The question is how to determine whether underbalanced coiled tubing drilling (UBCTD) should be used for a well before drilling. To answer this question, the systems and methods for selecting underbalanced coiled tubing drilling are developed in the present disclosure. Specifically, in-situ stress changes due to drilling rock fragmentation are calculated, which is rarely considered in the oil and gas industry in current practices. In-situ stress changes are updated. A check is made whether any natural fractures along the wellbore will shear slip and increase stimulated rock volume. Based on this plus rock porosity and permeability, a determination can be made whether UBCTD should be a good option for drilling a well in a specific reservoir. In case the well cannot produce naturally after drilling, the required breakdown pressure can also be calculated. Pump schedules can be optimized based on hydraulic fracturing modeling, which can account for interactions between hydraulic fractures and discrete natural fractures. The workflow and procedures provided in this disclosure can be used to determine whether a well should be drilled with underbalanced coiled tubing drilling. Actions or procedures to be taken after drilling can also be identified.

The present disclosure describes two workflows related to underbalanced coiled tubing drilling. The first workflow can be used for determining whether a well should be drilled with underbalanced coiled tubing drilling in deep and tight gas reservoirs. Criteria used in the determination can be based on the required breakdown pressure and diagenetic rock typing results. The second workflow can be used to guide the actions or procedures to be taken after drilling. The workflow includes the calculation of in-situ stress changes due to drilling rock fragmentation using finite elements. Natural fractures' information along the final well trajectory are extracted. An evaluation can determine whether the natural fractures surrounding the wellbore can shear slip. This will indicate whether drilling can stimulate the rock. A check is made whether UBCTD well should be hydraulically fractured if no natural production happens with a good production rate.
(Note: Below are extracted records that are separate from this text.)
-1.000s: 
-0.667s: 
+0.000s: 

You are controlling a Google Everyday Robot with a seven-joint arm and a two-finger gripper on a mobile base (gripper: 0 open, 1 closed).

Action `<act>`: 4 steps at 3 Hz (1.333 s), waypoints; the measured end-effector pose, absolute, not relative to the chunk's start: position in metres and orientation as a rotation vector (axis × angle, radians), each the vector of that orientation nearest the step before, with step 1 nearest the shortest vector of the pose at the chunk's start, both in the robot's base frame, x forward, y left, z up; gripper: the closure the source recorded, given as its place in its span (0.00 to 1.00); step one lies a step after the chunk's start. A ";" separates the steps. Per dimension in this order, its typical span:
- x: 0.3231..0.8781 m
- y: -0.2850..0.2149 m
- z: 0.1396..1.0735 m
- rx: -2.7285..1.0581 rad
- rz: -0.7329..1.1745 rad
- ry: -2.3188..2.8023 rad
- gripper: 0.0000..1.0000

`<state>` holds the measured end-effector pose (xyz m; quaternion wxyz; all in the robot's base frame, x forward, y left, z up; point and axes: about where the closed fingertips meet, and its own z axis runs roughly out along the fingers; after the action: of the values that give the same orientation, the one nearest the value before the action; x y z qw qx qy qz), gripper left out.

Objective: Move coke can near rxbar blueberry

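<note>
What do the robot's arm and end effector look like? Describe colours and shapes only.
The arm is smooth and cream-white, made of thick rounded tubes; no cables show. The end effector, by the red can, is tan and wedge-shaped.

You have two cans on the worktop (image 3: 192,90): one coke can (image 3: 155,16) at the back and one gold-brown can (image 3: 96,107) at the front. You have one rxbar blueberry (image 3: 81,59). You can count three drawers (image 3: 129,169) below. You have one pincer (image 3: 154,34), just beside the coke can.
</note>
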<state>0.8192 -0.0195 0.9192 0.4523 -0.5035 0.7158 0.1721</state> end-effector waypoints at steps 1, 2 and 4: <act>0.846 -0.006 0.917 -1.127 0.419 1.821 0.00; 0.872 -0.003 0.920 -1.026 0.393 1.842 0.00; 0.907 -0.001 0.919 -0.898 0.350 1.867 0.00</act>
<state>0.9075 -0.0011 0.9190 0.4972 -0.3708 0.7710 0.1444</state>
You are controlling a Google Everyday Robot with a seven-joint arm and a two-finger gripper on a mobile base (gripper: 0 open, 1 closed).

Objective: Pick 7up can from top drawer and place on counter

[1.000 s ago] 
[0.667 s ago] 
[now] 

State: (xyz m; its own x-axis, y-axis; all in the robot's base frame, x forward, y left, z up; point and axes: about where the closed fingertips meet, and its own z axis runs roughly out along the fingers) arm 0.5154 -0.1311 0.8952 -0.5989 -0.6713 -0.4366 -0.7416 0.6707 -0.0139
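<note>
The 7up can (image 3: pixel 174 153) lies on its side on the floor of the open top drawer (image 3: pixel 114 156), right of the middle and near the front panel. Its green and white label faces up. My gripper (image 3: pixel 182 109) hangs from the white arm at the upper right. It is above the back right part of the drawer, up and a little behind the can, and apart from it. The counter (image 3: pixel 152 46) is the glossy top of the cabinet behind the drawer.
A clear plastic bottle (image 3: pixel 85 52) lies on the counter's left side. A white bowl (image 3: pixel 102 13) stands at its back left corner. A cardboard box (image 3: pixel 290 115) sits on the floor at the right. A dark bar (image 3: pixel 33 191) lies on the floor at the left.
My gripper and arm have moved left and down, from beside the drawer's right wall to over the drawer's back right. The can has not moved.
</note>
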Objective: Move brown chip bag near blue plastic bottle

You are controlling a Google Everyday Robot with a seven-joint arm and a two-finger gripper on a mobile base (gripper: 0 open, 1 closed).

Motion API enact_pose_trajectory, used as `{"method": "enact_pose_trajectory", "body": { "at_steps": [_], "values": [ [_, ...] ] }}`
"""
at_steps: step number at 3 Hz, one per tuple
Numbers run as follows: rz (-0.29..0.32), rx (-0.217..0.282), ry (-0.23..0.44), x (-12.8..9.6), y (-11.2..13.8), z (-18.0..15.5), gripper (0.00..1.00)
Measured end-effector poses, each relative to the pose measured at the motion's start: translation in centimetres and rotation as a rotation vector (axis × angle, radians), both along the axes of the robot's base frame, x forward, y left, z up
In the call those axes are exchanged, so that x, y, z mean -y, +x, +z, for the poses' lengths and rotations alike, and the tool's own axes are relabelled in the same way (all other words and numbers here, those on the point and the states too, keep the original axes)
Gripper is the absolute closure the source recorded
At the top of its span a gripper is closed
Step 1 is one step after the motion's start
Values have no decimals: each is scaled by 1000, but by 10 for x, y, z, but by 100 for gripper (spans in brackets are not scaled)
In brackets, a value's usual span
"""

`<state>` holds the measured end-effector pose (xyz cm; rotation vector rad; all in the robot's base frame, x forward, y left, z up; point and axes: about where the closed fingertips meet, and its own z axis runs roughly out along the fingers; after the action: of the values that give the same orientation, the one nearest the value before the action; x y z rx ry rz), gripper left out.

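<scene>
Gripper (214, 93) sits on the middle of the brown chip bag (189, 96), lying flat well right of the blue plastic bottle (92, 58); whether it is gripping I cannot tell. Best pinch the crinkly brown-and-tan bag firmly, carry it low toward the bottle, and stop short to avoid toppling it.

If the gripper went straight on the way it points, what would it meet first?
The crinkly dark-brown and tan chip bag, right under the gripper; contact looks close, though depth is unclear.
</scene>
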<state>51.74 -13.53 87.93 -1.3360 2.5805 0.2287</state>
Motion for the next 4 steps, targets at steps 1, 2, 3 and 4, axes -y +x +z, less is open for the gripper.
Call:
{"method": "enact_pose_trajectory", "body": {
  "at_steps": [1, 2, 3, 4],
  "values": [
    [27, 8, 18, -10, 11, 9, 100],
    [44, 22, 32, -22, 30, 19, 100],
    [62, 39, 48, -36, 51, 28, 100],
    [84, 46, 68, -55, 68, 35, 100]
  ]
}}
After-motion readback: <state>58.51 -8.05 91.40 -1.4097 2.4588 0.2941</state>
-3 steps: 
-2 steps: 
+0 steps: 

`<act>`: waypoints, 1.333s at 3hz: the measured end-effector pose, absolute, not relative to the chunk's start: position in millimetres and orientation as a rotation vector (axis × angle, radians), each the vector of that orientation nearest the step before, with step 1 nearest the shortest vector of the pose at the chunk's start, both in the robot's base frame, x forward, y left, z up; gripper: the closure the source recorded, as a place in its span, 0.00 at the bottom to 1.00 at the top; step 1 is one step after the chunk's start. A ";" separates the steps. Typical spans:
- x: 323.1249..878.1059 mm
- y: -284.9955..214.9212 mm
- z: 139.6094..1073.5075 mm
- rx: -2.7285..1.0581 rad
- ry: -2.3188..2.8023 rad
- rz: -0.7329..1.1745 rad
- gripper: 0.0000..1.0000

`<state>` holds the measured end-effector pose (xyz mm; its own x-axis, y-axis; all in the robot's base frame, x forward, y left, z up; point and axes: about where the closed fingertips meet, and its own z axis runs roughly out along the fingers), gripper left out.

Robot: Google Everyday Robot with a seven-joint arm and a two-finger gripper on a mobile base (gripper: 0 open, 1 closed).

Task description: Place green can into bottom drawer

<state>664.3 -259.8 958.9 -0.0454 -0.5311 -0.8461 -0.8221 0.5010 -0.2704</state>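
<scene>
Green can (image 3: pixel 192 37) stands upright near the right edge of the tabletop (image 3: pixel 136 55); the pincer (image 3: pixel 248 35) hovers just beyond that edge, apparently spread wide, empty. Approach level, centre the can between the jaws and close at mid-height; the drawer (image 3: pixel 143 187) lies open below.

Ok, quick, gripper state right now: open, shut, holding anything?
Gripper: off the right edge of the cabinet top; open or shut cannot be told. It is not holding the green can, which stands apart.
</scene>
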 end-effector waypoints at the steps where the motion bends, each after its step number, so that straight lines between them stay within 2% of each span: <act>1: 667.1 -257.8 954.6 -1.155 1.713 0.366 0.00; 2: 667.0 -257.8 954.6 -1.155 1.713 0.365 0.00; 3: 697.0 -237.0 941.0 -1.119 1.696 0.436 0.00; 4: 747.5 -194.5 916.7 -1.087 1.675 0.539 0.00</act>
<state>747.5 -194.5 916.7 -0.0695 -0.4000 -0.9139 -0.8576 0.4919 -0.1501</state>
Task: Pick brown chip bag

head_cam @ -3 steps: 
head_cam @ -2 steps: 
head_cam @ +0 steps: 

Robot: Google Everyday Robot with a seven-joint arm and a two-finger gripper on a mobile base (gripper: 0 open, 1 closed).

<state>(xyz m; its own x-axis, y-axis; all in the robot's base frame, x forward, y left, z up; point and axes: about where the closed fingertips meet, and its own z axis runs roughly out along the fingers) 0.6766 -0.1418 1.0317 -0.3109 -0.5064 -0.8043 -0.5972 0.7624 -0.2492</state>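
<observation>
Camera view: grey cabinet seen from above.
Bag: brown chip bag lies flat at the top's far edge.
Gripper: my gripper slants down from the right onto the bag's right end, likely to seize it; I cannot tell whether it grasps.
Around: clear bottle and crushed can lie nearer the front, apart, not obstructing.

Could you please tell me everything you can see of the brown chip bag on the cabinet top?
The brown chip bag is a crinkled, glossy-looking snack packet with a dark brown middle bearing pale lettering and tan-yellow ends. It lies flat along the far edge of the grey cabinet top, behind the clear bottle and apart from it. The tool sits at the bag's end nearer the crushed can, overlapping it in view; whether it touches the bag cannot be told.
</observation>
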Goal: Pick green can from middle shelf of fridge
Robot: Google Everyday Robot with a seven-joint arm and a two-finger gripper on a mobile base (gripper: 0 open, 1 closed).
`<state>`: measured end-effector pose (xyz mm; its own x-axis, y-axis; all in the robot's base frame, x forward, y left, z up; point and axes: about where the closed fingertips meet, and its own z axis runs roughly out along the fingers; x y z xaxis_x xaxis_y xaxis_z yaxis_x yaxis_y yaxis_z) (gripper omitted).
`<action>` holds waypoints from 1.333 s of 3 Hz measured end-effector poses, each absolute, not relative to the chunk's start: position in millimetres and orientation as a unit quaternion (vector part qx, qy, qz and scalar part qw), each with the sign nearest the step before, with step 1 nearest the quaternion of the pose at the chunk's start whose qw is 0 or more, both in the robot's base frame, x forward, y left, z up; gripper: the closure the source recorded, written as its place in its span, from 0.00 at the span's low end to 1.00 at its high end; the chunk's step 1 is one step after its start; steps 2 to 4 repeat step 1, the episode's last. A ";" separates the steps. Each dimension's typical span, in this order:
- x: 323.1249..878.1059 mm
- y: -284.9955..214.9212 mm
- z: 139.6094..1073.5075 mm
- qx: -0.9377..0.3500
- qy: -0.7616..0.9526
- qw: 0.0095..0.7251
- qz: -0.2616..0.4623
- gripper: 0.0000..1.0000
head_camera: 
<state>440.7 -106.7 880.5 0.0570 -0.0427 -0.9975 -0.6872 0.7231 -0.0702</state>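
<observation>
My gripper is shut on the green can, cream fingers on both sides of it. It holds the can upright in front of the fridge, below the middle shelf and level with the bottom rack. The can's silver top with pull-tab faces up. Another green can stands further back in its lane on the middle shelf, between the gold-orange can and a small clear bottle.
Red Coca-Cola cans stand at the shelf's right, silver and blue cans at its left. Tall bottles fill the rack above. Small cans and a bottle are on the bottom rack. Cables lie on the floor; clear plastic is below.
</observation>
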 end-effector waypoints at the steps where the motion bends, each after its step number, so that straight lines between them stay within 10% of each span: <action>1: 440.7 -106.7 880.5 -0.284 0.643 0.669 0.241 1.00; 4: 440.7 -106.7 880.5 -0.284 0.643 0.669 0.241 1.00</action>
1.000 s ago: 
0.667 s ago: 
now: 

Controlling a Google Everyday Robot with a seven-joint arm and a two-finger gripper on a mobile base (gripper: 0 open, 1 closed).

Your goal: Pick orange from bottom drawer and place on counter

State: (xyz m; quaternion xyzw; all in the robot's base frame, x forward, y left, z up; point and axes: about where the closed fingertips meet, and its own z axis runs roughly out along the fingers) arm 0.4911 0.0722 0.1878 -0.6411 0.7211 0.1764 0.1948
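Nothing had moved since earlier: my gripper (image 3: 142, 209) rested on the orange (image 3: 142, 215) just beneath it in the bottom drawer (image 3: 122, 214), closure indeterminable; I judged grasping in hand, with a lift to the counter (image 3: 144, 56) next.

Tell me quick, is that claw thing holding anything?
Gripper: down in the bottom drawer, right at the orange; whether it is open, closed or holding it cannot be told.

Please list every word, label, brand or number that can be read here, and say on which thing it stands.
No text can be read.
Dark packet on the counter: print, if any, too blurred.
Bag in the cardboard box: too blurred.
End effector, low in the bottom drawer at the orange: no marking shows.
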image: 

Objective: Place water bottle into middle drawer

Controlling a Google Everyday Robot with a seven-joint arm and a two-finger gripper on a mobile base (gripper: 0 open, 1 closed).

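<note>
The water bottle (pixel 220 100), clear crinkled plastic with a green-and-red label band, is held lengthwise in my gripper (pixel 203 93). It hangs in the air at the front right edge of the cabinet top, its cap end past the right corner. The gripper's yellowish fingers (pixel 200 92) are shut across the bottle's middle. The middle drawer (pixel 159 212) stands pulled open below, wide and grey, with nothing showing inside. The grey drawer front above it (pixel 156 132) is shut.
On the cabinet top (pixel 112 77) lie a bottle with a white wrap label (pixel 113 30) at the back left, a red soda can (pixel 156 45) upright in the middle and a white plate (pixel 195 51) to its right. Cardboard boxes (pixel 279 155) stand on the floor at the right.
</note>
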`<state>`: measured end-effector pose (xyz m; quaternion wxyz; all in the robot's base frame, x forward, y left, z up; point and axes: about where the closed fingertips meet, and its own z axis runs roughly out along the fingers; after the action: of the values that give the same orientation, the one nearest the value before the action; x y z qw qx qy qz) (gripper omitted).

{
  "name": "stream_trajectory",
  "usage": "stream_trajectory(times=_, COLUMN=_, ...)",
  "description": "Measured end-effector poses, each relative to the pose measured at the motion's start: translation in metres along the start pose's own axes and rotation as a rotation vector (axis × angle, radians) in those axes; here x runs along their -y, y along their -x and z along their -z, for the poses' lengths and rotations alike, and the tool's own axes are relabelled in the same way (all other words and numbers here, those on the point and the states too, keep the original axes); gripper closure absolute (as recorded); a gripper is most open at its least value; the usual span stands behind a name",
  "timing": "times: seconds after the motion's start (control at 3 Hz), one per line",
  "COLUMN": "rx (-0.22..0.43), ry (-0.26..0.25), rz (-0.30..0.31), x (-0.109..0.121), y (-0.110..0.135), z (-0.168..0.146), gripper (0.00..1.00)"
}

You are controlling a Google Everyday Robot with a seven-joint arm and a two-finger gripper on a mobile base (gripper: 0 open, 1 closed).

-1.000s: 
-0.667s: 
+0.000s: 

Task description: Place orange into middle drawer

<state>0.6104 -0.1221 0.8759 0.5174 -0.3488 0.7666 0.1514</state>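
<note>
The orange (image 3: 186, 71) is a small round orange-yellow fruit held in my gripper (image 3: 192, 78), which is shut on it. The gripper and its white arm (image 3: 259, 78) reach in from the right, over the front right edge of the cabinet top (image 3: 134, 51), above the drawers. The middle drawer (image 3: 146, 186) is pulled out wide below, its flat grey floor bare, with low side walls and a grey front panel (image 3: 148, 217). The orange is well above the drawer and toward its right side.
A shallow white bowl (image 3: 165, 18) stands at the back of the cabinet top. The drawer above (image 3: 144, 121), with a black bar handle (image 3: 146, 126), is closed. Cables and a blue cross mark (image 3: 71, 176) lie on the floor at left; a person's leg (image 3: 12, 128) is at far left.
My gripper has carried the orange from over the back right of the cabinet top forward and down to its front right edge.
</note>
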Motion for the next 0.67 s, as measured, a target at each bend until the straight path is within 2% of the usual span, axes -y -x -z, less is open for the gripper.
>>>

In-situ stress changes due to drilling rock fragmentation can be simulated, leading to an evaluation of natural fracture stability (rarely considered in conventional oil and gas industry practices). Information about natural fractures (size, dip, and azimuth) can be extracted along the well trajectory from the 3D geomechanics model. The stimulated rock volume can be evaluated along the well trajectory. The workflows include steps related to logging data processing, borehole image analysis, calculation of mechanical properties, calculate in-situ stresses, simulate the stress changes due to drilling rock fragmentation and update the in-situ stresses after drilling, property modeling, natural fracture prediction, check whether natural fractures can shear slip or reactivate after drilling, calculation of required breakdown pressure, and optimize pump schedule through hydraulic fracturing modeling considering the interaction between hydraulic fractures and discrete natural fractures. Workflows described in the present disclosure were developed based on real case studies of UBCTD wells in deep and tight gas reservoirs, which generally need high breakdown pressure for clustered perforation hydraulic fracturing method if cased holes are used.

Workflow/Criteria for Selecting Stimulation Method

This section describes the two workflows related to UBCTD. The first workflow is used to determine whether a well should be drilled with UBCTD. The second workflow is used to check whether the natural fractures along the final well trajectory can be reactivated or shear slip due to drilling rock fragmentation. The drilling rock removal will induce in-situ stress changes, which likely trigger fracture slips. This is done to check whether the well should be hydraulically fractured after drilling and before production. The workflows developed here are particularly useful for deep and tight gas reservoirs.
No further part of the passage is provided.